Each one of these types represents an item of data that a rule might want to
look at. Here are a few examples:
- the plain text content of an object;
- the date an object was last edited; or
- the headers associated with an email.
The conversion registry
The os2datascanner.engine2.conversions.registry
package defines a function,
convert
, that takes a Resource
and converts it to the requested type, which
must be a member of the OutputType
enumeration. (The scan pipeline's
processor
stage is essentially a glorified wrapper around the convert
function: it prepares the next representation required and sends it on to the
matcher
stage.)
For example, if we have a text file handle h
, we can write something like
this to get its contents as a string:
>>> h = FilesystemHandle.make_handle("/home/alec/demo.txt")
>>> convert(h.follow(source_manager), OutputType.Text)
'This is the content of the file.'
The specific implementation of the conversion will normally vary based on the
type of the underlying object. Converting a text file to OutputType.Text
is
just a matter of opening it in text mode and calling its read
function;
converting an image file is trickier, and will involve a call to the Tesseract
OCR engine behind the scenes -- but you don't need to care about that, because
convert
will automatically find the right implementation by interrogating
the Resource
's type:
>>> h2 = FilesystemHandle.make_handle("/home/alec/demo.png")
>>> convert(h2.follow(source_manager), OutputType.Text)

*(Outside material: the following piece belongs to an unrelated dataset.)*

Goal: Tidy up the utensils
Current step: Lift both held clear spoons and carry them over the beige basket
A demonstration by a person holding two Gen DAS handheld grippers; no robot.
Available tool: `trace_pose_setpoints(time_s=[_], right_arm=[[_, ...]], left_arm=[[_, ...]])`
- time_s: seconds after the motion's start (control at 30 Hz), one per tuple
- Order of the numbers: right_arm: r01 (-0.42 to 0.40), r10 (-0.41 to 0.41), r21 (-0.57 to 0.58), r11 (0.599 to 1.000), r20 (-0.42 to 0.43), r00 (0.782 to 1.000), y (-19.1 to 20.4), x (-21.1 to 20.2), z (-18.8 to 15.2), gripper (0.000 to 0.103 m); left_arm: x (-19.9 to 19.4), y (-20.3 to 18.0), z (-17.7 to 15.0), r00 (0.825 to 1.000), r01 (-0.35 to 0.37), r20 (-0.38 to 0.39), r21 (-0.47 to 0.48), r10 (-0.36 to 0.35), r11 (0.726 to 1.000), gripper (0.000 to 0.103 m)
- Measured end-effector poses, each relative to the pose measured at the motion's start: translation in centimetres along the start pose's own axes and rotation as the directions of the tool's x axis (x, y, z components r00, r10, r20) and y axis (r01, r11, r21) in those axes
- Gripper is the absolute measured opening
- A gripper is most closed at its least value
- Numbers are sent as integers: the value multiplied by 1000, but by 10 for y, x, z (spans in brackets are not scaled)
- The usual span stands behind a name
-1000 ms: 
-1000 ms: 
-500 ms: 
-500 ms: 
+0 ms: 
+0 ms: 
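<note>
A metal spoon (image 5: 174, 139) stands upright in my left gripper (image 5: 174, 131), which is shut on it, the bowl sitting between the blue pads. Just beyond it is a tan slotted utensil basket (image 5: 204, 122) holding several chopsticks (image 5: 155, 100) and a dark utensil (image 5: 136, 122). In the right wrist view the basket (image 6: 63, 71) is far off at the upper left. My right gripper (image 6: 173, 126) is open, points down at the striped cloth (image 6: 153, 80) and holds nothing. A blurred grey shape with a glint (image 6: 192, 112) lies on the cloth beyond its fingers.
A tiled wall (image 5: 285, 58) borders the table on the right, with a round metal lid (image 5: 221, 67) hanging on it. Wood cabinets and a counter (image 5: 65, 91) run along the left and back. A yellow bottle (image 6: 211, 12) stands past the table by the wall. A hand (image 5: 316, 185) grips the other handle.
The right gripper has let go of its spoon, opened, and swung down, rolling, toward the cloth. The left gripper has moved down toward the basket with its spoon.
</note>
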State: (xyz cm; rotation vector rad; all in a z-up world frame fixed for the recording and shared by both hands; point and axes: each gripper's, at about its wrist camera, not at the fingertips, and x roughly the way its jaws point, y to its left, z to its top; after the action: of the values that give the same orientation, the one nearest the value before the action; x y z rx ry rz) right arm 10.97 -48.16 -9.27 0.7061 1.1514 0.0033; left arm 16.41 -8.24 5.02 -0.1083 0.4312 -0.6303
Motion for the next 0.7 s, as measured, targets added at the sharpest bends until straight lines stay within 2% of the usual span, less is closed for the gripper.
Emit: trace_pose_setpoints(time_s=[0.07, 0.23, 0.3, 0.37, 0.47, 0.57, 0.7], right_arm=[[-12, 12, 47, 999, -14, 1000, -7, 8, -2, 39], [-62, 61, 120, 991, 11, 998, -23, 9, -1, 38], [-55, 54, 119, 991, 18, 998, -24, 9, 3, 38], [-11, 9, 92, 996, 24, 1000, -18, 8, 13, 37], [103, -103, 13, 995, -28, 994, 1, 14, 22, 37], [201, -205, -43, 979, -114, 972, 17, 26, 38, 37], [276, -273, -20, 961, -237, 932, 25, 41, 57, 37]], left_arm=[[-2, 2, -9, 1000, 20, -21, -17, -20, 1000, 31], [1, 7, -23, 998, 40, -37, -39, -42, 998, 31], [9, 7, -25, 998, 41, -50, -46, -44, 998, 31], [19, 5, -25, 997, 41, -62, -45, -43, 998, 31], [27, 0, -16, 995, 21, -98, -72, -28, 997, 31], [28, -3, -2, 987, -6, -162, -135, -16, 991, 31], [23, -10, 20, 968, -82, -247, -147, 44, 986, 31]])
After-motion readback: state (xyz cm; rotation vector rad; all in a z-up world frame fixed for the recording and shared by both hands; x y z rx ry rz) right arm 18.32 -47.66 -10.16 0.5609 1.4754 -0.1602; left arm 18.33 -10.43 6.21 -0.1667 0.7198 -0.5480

'This text was extracted with OCR.'
(convert
does have a mime_override
parameter, but this is normally not used
outside of an interactive shell in a development environment.)
Contributing a conversion
The os2datascanner.engine2.conversions.registry
package also defines a
decorator, @conversion
, that can be used to contribute a conversion for a
specific MIME type (or a wildcard conversion, if MIME types aren't important).
You could, for example, define a simple conversion from PDF to plain text by
doing something like this:
import subprocess
from os2datascanner.engine2.conversions.types import OutputType
from os2datascanner.engine2.conversions.registry import conversion
@conversion(OutputType.Text, "application/pdf")
def textify_pdf(r):
with r.make_path() as p:
result = subprocess.run(
["pdftotext", p, "-"],
capture_output=True, check=True)
return result.stdout.decode().strip()
When not to contribute a conversion
OS2datascanner doesn't actually have anything like that explicit conversion from PDF to text. It can scan PDF files, though, so how does that work?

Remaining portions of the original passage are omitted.